> What you are asked to do: Retype the data below verbatim; pictures do not belong in the copy.
——————
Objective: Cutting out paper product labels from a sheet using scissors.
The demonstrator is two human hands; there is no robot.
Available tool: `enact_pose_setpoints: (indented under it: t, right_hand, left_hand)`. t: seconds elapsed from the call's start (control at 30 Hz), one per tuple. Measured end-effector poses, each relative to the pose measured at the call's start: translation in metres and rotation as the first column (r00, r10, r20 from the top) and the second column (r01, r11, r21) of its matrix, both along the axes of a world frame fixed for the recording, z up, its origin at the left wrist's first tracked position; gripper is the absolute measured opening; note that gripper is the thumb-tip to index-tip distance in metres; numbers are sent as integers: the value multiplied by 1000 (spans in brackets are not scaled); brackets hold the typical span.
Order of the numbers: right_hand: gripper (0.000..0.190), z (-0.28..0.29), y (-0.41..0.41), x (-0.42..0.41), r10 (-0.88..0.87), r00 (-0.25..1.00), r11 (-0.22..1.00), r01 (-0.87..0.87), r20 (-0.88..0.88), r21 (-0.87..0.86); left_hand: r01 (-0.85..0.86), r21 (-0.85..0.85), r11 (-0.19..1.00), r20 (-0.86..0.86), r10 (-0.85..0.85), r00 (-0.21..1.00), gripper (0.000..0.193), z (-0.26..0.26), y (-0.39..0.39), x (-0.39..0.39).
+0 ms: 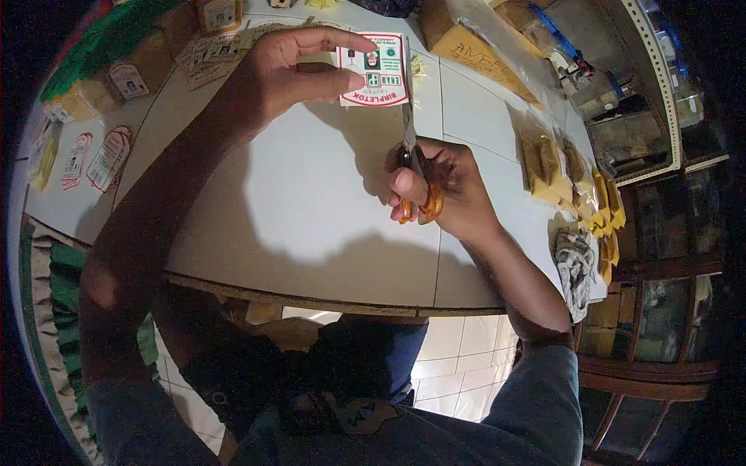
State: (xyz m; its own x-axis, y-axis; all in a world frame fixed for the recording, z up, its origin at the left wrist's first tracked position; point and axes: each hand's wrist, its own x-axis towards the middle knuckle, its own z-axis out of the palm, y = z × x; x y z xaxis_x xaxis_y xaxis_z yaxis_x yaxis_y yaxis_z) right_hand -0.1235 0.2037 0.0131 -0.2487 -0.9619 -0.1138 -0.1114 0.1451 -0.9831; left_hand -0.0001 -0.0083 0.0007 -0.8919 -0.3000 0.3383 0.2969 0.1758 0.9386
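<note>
A printed paper label (384,70) with red, green and black print is pinched between the thumb and fingers of my left hand (291,70), held above the white tiled table. My right hand (449,180) grips a pair of scissors (410,131) by its orange handles. The scissor blades point away from me and run along the label's right edge. Whether the paper lies between the blades is hard to tell. Some small yellowish paper strips (417,73) show just beyond the blades.
Trimmed labels (108,158) lie in stacks at the left, with uncut printed sheets (213,55) at the back. A cardboard box (484,61) bearing writing stands back right. Yellow-brown packets (548,169) and a crumpled cloth (574,268) line the right edge. A metal shelf (664,105) rises beyond.
</note>
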Motion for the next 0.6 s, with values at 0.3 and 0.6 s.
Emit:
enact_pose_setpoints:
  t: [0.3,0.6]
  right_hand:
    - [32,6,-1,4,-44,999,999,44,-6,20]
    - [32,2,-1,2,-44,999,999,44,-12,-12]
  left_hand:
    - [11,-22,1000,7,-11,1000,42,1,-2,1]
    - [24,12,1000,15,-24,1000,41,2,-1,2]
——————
> Task result:
Objective: Cutting out paper product labels from a sheet using scissors.
The demonstrator is two human hands; there is no robot.
Available tool: `enact_pose_setpoints: (indented under it: t, right_hand, left_hand)`. t: seconds elapsed from the call's start (control at 30 Hz), one per tuple. Measured end-effector poses, each relative to the pose measured at the call's start: translation in metres and rotation as the first column (r00, r10, r20 from the top) and the second column (r01, r11, r21) of its matrix, both along the axes of a world frame fixed for the recording, z up, its origin at the left wrist's first tracked position; gripper is the absolute measured opening; note that gripper is the thumb-tip to index-tip distance in metres; numbers are sent as integers: the value multiplied by 1000 (spans in brackets are not scaled); brackets hold the typical span.
Order of the numbers: right_hand: gripper (0.000..0.190), z (-0.28..0.29), y (-0.41..0.41), x (-0.42..0.41), r10 (-0.88..0.87), r00 (-0.25..1.00), r11 (-0.22..1.00), r01 (-0.87..0.87), r20 (-0.88..0.88), r21 (-0.87..0.86); left_hand: r01 (-0.85..0.86), r21 (-0.85..0.85), r11 (-0.19..1.00), r20 (-0.86..0.86), r10 (-0.85..0.85), r00 (-0.21..1.00), gripper (0.000..0.193), z (-0.26..0.26), y (-0.39..0.39), x (-0.39..0.39).
+0 ms: 
State: (xyz m; its own x-axis, y-axis; all in a world frame fixed for the recording, z up, its origin at the left wrist's first tracked position; point and axes: each hand's wrist, its own x-axis towards the middle knuckle, its own z-axis out of the palm, y = z × x; x y z xaxis_x xaxis_y xaxis_z yaxis_x yaxis_y yaxis_z) right_hand -0.1235 0.2037 0.0131 -0.2487 -0.9619 -0.1138 -0.1114 0.1451 -0.9831; left_hand -0.0001 -0.0083 0.0007 -0.8919 -0.3000 0.3383 0.2969 0.1758 0.9386
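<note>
A printed paper label (384,70) with red, green and black print is pinched between the thumb and fingers of my left hand (291,70), held above the white tiled table. My right hand (449,180) grips a pair of scissors (410,131) by its orange handles. The scissor blades point away from me and run along the label's right edge. Whether the paper lies between the blades is hard to tell. Some small yellowish paper strips (417,73) show just beyond the blades.
Trimmed labels (108,158) lie in stacks at the left, with uncut printed sheets (213,55) at the back. A cardboard box (484,61) bearing writing stands back right. Yellow-brown packets (548,169) and a crumpled cloth (574,268) line the right edge. A metal shelf (664,105) rises beyond.
</note>
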Motion for the next 0.6 s, with values at 0.3 and 0.6 s.
Emit:
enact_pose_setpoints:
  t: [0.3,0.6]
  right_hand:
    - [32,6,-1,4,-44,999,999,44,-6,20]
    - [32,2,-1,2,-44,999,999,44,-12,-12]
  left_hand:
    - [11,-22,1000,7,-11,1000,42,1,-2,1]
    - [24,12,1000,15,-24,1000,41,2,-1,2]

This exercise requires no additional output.